__PROVIDED DATA__.
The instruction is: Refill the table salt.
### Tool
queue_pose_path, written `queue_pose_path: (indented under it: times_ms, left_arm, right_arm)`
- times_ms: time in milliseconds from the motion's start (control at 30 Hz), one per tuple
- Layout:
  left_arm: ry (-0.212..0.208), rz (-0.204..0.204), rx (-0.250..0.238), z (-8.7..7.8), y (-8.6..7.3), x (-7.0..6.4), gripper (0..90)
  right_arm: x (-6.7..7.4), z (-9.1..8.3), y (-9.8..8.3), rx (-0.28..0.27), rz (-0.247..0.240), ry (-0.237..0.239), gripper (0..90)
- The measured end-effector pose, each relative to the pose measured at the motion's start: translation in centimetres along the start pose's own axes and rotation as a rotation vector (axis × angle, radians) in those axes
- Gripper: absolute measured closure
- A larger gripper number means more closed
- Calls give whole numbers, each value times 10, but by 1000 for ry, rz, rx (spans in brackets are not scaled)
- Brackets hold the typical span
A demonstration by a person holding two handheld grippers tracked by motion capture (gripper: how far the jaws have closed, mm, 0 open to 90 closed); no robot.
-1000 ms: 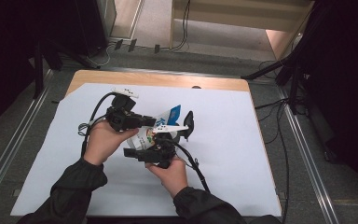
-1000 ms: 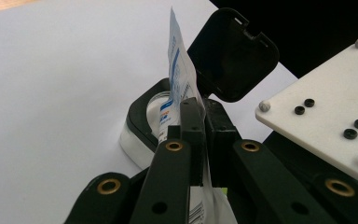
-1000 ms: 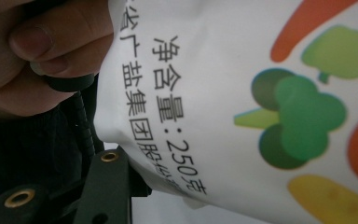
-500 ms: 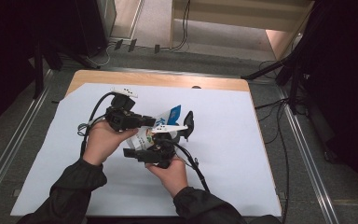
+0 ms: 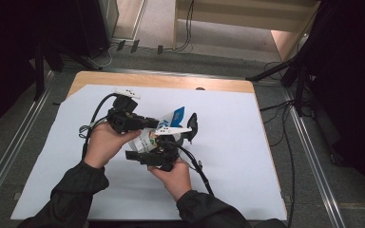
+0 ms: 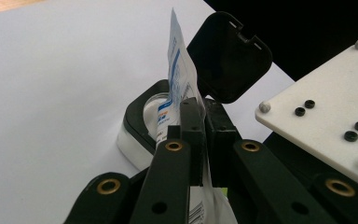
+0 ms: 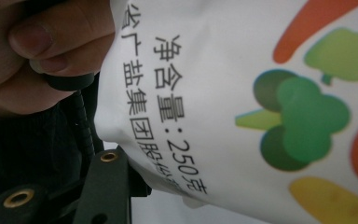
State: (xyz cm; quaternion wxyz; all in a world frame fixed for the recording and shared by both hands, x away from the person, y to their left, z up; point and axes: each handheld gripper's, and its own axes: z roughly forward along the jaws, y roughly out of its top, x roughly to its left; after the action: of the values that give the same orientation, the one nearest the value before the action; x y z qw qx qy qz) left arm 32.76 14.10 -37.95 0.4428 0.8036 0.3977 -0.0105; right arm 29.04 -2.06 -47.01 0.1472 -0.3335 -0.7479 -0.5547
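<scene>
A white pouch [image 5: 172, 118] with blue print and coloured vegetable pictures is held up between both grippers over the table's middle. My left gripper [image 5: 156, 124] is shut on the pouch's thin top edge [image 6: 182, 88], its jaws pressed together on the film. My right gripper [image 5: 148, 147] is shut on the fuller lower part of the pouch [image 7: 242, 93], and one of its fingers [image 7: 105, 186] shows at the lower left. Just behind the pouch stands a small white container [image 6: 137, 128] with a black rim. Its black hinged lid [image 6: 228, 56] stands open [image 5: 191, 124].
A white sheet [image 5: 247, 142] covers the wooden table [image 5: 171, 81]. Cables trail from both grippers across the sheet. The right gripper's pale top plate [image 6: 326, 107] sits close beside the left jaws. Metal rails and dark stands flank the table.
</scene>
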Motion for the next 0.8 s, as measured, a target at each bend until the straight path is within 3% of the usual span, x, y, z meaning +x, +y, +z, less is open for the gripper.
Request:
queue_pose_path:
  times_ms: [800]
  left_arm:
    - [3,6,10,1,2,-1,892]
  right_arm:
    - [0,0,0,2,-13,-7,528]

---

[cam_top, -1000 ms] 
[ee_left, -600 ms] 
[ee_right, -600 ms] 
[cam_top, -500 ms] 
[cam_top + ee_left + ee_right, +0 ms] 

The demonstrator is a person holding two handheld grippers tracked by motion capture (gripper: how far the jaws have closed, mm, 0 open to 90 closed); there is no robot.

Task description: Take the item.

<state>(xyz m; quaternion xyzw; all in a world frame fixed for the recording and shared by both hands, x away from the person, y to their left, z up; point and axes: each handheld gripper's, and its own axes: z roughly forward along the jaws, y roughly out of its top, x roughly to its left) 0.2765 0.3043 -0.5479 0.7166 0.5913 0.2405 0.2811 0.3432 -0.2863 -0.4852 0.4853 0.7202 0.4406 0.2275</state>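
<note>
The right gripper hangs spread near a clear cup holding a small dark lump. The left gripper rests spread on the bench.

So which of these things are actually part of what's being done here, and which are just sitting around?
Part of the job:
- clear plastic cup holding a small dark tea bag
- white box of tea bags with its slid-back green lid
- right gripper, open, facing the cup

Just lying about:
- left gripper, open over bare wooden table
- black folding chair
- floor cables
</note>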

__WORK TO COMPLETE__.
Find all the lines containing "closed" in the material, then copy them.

__ANSWER TO THE PROBLEM__.
- A larger gripper number means more closed
A demonstration by a person holding two handheld grippers tracked by motion capture (gripper: how far the jaws have closed, mm, 0 open to 90 closed); no robot.
The demonstrator is a person holding two handheld grippers tracked by motion capture (gripper: how far the jaws have closed, mm, 0 open to 90 closed); there is no robot.

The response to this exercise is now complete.